=== Instructions to follow ===
Leaving the images out, output each entry below exactly.

=== Dataset ===
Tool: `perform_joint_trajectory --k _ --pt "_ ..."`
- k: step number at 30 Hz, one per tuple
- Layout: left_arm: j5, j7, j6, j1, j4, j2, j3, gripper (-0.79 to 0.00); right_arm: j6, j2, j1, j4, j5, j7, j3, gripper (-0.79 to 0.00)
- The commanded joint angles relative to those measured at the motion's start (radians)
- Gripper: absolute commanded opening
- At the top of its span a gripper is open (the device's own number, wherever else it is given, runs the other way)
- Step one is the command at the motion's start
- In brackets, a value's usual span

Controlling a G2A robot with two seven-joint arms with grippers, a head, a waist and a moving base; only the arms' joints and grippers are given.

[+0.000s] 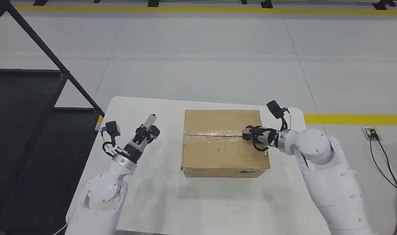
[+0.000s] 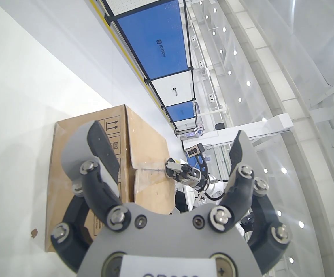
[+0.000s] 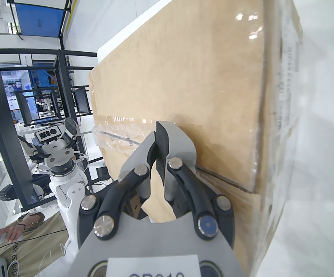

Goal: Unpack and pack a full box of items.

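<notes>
Top view count: one cardboard box (image 1: 225,142), flaps closed, one clear tape strip (image 1: 211,136) along its top seam; two grippers.
Box place: middle of white table (image 1: 155,198), resting flat.
Right gripper (image 1: 246,134): fingers pressed together, tips at the seam's right end over the box top; contact unclear.
Left gripper (image 1: 149,123): fingers spread apart, empty, beside the box's left side, clear of it.

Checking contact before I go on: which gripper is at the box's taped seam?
The right gripper: shut, its tips at the tape seam on the cardboard box. The left gripper is open beside the box, apart from it.
</notes>
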Motion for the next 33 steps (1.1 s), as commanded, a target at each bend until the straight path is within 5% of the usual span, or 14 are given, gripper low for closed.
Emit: perform_joint_trajectory --k 1,22,26,27,28,29,33 --pt "-0.001 0.0 0.001 -0.001 0.001 0.001 0.0 0.0 -0.005 0.004 -0.006 0.008 0.011 -0.001 0.014 -0.785" --pt "-0.012 -0.02 0.002 -0.026 0.028 0.009 -0.008 0.0 -0.042 0.058 -0.188 -0.081 0.13 -0.063 0.232 -0.785" --pt "-0.017 -0.028 -0.003 -0.026 0.03 0.013 -0.02 0.0 -0.111 0.066 -0.263 -0.144 0.183 -0.104 0.292 -0.785" --pt "-0.019 -0.03 -0.005 -0.025 0.031 0.014 -0.025 0.0 -0.142 0.067 -0.287 -0.162 0.196 -0.122 0.306 -0.69" --pt "-0.024 -0.029 -0.009 -0.025 0.031 0.015 -0.031 0.0 -0.17 0.068 -0.311 -0.181 0.206 -0.146 0.319 -0.409" --pt "-0.029 -0.029 -0.014 -0.024 0.031 0.016 -0.037 0.0 -0.2 0.069 -0.336 -0.202 0.216 -0.177 0.332 0.0" --pt "-0.054 -0.035 -0.03 -0.022 0.037 0.02 -0.065 0.0 -0.217 0.069 -0.355 -0.215 0.221 -0.198 0.339 0.0"
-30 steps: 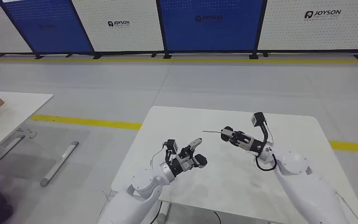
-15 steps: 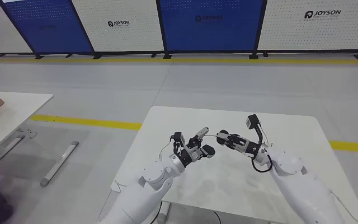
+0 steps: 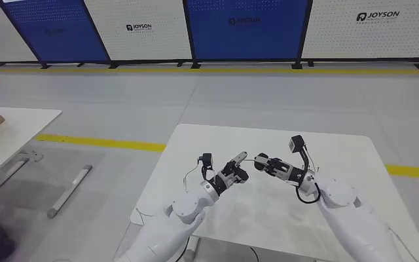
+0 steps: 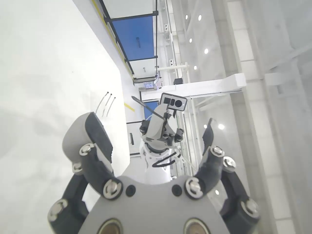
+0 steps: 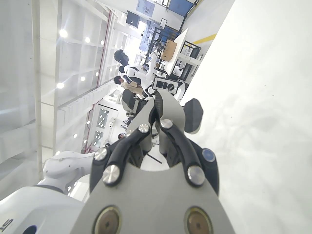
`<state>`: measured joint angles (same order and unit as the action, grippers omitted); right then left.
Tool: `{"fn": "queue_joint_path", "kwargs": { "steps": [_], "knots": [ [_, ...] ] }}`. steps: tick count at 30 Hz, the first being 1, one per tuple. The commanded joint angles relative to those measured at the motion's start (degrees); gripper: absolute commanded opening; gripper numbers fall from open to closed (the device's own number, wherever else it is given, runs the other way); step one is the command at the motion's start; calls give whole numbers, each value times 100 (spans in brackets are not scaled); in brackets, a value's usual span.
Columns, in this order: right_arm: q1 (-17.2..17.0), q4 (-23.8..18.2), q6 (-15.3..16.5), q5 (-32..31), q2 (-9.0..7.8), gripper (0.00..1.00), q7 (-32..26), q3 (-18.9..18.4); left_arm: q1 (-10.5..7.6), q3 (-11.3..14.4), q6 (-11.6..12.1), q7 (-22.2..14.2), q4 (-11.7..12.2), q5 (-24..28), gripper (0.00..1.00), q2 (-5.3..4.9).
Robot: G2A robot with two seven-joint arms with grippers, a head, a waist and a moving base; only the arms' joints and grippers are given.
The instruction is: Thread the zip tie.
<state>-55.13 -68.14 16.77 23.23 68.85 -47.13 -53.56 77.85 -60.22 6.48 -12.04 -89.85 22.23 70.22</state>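
Observation:
A thin black zip tie (image 4: 146, 107) is pinched in my right gripper (image 3: 261, 160), which is shut on it above the middle of the white table (image 3: 340, 147). The tie's free end points toward my left gripper (image 3: 238, 165), which is open and faces the right one at close range. In the left wrist view the left gripper (image 4: 151, 120) has its jaws spread wide, with the tie and the right gripper farther off, framed in the gap. In the right wrist view the right gripper (image 5: 156, 99) has its fingers pressed together, and a short piece of the tie (image 5: 155, 159) shows behind them.
Three spare black zip ties (image 4: 106, 103) lie side by side on the table, off to one side of the grippers. The table's far edge (image 3: 275, 128) meets grey floor with a yellow line (image 3: 98, 141).
My left gripper has risen and moved right, closing most of the gap to the right gripper. The right gripper has shifted slightly left with the zip tie still in it.

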Motion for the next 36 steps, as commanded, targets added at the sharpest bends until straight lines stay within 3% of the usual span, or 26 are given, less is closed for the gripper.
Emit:
{"fn": "queue_joint_path", "kwargs": {
  "steps": [1,9,10,16,17,20,25,29,31,36],
  "knots": [
    [2,1,1,-2,1,0,3,2,1,-3,4,-3,-3,15,100,0],
    [2,1,1,-2,1,0,3,2,-3,53,70,81,-8,-107,100,12],
    [2,1,1,-2,1,0,3,2,-21,103,-10,27,2,-80,100,21],
    [2,1,1,-2,1,0,3,2,-175,185,30,49,103,-7,100,68],
    [2,1,1,-2,1,0,3,2,-193,190,26,56,120,17,95,75],
    [2,1,1,-2,1,0,3,2,-215,173,-9,61,127,123,48,87],
    [2,1,1,-2,1,0,3,2,-197,85,11,-23,127,309,21,87],
    [2,1,1,-2,1,0,3,2,-151,31,-5,-190,110,418,21,77],
    [2,1,1,-2,1,0,3,2,-148,5,-39,-341,115,488,16,69],
    [2,1,1,-2,1,0,3,2,-133,-27,-18,-379,116,480,19,66]
  ]
}}
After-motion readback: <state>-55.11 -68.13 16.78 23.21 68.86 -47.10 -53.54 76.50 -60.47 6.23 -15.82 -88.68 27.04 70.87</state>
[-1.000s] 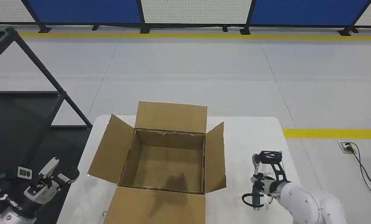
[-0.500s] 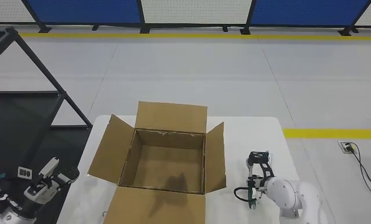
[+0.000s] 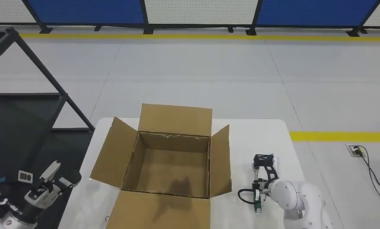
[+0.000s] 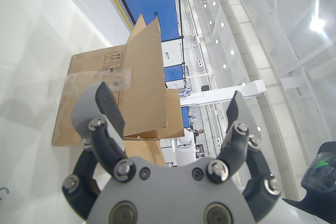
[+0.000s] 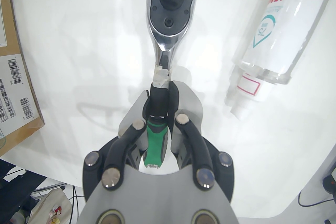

=== Result of the exercise ===
Tool: `perform_joint_trajectory --k _ --pt "_ ..."`
- k: step number at 30 Hz, one per tuple
- Layout: left_arm: j5, j7, j6, j1, j4, j2, j3, gripper (-0.79 to 0.00); right_arm: j6, j2, j1, j4, j5, j7, j3, gripper (-0.79 to 0.00)
- The commanded joint angles relative to those measured at the motion's start (radians)
- Gripper: absolute commanded opening
- At the top of its span a gripper is open (the device's own number, wherever else it is given, runs the other way)
- Step one is the command at the motion's start
- In brackets, a value's usual span

Controlling a G2A robot with two seven-joint arms with grippers, a head, a waist and a moving base; only the arms' joints and grippers are given.

[+0.000s] 
[+0.000s] 
[+0.000s] 

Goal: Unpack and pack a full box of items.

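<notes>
Top view count: one cardboard box (image 1: 225,142), flaps closed, one clear tape strip (image 1: 211,136) along its top seam; two grippers.
Box place: middle of white table (image 1: 155,198), resting flat.
Right gripper (image 1: 246,134): fingers pressed together, tips at the seam's right end over the box top; contact unclear.
Left gripper (image 1: 149,123): fingers spread apart, empty, beside the box's left side, clear of it.

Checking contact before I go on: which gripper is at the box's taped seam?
The right gripper: shut, its tips at the tape seam on the cardboard box. The left gripper is open beside the box, apart from it.
</notes>
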Motion for the next 33 steps (1.1 s), as commanded, a target at each bend until the straight path is within 5% of the usual span, or 14 are given, gripper low for closed.
Emit: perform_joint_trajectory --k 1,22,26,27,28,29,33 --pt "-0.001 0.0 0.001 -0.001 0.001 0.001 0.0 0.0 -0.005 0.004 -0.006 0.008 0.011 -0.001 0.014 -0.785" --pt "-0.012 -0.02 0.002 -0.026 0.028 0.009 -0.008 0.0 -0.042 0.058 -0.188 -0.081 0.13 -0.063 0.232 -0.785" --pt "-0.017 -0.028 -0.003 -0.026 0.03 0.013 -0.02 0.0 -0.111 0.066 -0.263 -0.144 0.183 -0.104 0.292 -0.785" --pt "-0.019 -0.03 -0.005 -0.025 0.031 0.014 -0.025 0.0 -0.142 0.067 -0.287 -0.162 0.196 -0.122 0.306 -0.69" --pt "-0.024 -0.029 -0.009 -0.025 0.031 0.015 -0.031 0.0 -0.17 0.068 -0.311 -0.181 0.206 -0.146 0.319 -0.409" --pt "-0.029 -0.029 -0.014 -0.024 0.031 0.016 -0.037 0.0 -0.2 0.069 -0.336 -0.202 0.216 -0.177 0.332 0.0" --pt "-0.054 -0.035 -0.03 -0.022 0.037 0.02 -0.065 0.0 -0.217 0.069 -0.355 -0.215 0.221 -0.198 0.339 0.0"
-30 steps: 
-15 steps: 
+0 steps: 
+0 steps: 
+0 steps: 
`<state>`: measured joint angles (same order and unit as the action, grippers omitted); right then left.
Tool: `{"fn": "queue_joint_path", "kwargs": { "steps": [_], "knots": [ [_, ...] ] }}`. steps: tick count at 30 Hz, the first being 1, one per tuple. The commanded joint angles relative to those measured at the motion's start (degrees); gripper: absolute commanded opening; gripper numbers fall from open to closed (the device's own number, wherever else it is given, runs the other way); step one is the command at the motion's start; calls give whole numbers, each value times 100 (spans in brackets are not scaled); in brackets, a value's usual span.
Columns, in this order: right_arm: q1 (-17.2..17.0), q4 (-23.8..18.2), q6 (-15.3..16.5), q5 (-32..31), q2 (-9.0..7.8), gripper (0.00..1.00), q7 (-32..26), q3 (-18.9..18.4); left_arm: q1 (-10.5..7.6), q3 (-11.3..14.4), q6 (-11.6..12.1), q7 (-22.2..14.2), q4 (-11.7..12.2), q5 (-24..28), gripper (0.00..1.00), q2 (-5.3..4.9).
Robot: G2A robot with two seven-joint arms with grippers, a head, a waist and a moving base; only the arms' joints and grippers are given.
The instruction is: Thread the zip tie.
<state>-55.13 -68.14 16.77 23.23 68.85 -47.13 -53.56 77.85 -60.22 6.48 -12.04 -89.85 22.23 70.22</state>
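Observation:
A thin black zip tie (image 4: 146, 107) is pinched in my right gripper (image 3: 261, 160), which is shut on it above the middle of the white table (image 3: 340, 147). The tie's free end points toward my left gripper (image 3: 238, 165), which is open and faces the right one at close range. In the left wrist view the left gripper (image 4: 151, 120) has its jaws spread wide, with the tie and the right gripper farther off, framed in the gap. In the right wrist view the right gripper (image 5: 156, 99) has its fingers pressed together, and a short piece of the tie (image 5: 155, 159) shows behind them.
Three spare black zip ties (image 4: 106, 103) lie side by side on the table, off to one side of the grippers. The table's far edge (image 3: 275, 128) meets grey floor with a yellow line (image 3: 98, 141).
My left gripper has risen and moved right, closing most of the gap to the right gripper. The right gripper has shifted slightly left with the zip tie still in it.
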
Motion for the next 36 steps, as commanded, targets added at the sharpest bends until straight lines stay within 3% of the usual span, or 26 are given, less is closed for the gripper.
Emit:
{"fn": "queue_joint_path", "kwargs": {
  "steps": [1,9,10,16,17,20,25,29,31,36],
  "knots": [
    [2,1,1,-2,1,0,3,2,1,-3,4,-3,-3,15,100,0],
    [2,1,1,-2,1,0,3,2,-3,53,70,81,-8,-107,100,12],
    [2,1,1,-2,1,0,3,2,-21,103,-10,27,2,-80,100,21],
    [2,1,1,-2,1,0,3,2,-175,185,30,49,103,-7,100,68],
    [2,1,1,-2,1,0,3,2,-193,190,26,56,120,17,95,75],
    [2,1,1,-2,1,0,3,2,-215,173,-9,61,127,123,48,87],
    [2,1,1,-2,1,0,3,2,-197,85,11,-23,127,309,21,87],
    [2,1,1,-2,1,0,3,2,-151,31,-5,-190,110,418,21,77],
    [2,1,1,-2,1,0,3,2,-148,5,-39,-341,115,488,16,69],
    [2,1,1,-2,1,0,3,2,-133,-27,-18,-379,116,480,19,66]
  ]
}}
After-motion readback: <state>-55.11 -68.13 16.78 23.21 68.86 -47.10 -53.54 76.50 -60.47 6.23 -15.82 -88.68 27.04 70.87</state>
[-1.000s] 
[-0.500s] 
[+0.000s] 
[+0.000s] 
[+0.000s] 

No other output is expected for this exercise.